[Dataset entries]
+ + +

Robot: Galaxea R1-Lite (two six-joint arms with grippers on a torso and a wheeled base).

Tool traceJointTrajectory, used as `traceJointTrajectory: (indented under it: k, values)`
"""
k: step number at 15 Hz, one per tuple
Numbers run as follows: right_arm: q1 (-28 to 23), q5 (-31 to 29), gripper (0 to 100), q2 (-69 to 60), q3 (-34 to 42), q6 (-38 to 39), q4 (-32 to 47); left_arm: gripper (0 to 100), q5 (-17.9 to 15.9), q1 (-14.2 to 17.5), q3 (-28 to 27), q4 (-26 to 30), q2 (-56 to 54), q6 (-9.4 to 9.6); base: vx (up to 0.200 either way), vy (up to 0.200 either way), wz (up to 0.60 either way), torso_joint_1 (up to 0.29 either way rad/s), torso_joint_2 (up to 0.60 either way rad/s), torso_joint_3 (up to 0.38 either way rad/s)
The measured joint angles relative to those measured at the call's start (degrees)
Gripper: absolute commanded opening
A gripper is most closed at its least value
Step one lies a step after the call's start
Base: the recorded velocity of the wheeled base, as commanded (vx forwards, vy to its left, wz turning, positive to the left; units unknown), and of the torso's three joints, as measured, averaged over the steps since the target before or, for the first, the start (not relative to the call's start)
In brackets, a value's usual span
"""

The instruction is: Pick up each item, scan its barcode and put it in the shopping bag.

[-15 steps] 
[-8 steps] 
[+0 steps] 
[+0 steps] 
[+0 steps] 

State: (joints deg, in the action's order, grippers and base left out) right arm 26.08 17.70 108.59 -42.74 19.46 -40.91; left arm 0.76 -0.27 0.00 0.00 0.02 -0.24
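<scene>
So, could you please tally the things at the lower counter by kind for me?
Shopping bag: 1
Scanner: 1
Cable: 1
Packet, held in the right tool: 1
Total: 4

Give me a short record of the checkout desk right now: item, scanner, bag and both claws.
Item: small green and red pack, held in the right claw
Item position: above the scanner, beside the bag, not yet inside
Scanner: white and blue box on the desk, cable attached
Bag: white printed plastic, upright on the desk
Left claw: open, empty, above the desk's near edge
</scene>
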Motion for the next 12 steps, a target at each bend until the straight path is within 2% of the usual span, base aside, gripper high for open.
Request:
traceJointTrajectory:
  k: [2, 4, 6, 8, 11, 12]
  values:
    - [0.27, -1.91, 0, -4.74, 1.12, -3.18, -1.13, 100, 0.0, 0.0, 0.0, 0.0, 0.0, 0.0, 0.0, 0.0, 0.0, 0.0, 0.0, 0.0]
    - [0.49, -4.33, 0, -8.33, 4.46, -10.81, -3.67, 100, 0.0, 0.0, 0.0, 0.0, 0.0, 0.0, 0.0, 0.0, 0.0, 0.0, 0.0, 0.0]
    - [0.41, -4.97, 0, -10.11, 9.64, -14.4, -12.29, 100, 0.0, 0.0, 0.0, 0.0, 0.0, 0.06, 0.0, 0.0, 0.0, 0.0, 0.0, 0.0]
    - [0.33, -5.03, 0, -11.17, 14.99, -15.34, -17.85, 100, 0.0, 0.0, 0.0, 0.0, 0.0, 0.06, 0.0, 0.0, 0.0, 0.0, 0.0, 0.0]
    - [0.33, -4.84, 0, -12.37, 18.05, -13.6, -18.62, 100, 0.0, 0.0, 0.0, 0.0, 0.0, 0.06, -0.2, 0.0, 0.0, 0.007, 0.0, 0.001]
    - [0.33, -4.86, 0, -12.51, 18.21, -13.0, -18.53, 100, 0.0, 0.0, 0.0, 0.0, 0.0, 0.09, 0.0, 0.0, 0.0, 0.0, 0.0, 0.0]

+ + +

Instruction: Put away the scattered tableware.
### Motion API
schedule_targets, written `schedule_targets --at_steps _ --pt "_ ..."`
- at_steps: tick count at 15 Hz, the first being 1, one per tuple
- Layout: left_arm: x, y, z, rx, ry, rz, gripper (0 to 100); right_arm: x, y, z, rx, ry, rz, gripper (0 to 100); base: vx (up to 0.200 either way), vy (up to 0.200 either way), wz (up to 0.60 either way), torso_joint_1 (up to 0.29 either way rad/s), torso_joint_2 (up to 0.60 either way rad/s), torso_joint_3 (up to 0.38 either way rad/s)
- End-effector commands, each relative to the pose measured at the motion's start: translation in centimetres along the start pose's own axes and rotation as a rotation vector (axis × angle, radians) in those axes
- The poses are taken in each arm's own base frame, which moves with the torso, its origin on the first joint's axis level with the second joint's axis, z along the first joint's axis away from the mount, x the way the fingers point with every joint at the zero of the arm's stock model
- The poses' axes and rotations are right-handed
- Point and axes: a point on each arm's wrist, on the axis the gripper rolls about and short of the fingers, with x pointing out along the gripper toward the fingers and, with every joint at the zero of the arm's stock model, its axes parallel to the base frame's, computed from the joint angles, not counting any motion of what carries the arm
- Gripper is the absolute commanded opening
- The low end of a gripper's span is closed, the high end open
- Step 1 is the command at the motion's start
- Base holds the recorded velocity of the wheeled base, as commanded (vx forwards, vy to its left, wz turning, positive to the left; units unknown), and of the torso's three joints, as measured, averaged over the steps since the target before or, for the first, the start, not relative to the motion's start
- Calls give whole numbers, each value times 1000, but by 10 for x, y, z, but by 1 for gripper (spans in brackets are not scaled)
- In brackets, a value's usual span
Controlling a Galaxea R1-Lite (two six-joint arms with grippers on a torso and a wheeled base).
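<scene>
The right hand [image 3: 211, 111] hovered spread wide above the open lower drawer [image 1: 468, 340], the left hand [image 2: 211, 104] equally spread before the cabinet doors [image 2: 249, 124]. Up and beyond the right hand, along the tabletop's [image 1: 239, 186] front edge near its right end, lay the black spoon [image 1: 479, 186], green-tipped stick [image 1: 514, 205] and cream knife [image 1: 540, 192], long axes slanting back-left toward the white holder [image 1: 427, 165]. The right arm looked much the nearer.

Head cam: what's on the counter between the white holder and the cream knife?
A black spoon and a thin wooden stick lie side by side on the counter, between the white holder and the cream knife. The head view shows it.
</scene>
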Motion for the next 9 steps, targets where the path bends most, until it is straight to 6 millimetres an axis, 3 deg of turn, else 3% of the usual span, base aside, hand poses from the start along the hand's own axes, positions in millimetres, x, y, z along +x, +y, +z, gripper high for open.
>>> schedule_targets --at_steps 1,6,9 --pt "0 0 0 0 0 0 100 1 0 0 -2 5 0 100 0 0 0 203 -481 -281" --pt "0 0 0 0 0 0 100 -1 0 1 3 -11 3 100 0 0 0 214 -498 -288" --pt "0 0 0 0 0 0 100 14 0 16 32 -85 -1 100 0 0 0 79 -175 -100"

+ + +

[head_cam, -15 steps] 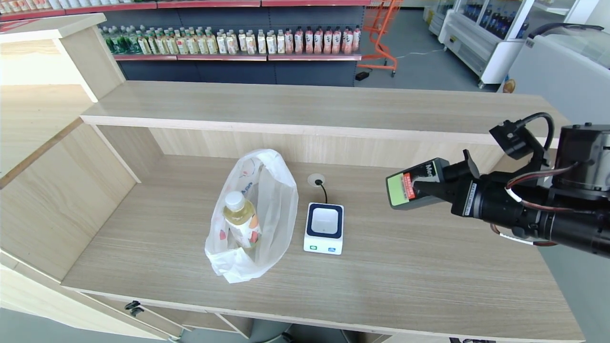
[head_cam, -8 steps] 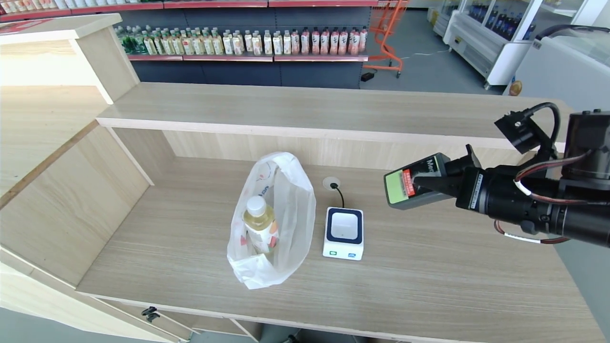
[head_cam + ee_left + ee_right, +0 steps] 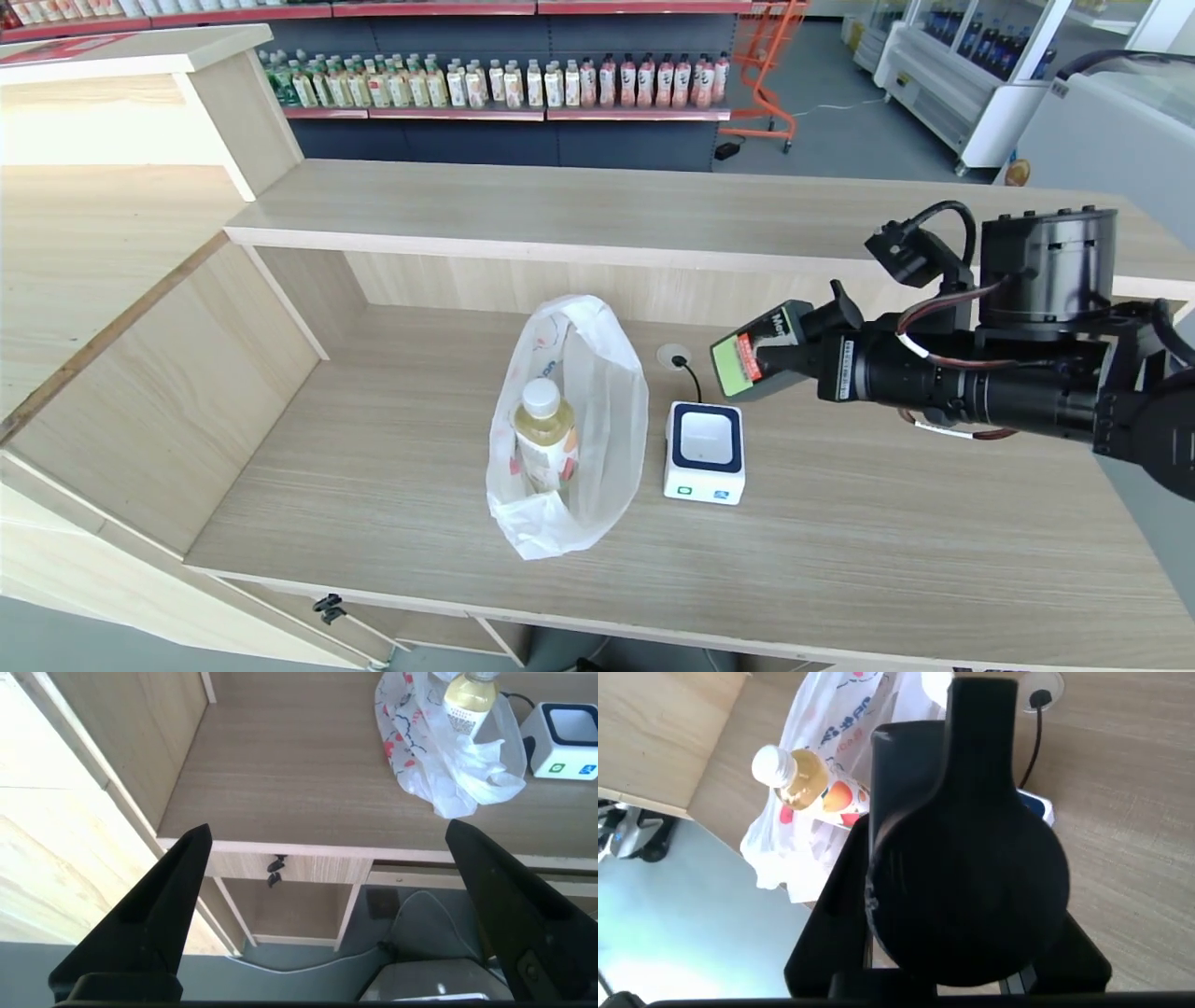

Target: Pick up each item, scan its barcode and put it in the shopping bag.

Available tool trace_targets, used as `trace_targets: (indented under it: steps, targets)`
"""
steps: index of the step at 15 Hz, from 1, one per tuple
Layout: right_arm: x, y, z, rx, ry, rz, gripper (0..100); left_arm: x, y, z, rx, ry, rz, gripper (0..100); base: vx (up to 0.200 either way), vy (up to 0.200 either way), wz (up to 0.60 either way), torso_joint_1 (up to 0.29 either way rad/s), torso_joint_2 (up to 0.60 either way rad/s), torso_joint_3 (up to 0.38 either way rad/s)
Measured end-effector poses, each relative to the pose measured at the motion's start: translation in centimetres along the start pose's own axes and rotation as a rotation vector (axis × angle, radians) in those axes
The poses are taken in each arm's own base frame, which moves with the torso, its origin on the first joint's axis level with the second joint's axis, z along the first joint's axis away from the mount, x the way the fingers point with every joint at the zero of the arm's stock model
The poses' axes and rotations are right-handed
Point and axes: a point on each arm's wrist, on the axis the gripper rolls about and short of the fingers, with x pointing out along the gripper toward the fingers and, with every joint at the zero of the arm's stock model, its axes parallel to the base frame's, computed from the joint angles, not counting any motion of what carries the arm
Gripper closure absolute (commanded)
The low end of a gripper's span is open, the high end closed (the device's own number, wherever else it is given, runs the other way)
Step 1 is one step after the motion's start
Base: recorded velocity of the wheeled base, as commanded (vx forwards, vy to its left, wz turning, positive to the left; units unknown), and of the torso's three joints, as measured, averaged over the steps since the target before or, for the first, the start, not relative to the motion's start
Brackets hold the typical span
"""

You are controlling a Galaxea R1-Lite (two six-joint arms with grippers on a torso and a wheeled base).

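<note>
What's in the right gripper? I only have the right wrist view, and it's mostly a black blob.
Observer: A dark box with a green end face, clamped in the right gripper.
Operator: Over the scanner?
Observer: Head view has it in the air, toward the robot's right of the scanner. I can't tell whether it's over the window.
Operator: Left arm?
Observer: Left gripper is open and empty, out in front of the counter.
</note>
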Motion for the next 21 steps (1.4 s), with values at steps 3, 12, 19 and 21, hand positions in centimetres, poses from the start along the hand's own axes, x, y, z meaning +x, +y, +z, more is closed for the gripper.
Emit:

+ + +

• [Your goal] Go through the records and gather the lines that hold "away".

• [Written response]
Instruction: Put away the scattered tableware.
- The poses are taken in each arm's own base frame, which moves with the torso, its origin on the first joint's axis level with the second joint's axis, z along the first joint's axis away from the mount, x the way the fingers point with every joint at the zero of the arm's stock model
The poses are taken in each arm's own base frame, which moves with the torso, its origin on the first joint's axis level with the second joint's axis, z along the first joint's axis away from the mount, x the way the fingers point with every joint at the zero of the arm's stock model

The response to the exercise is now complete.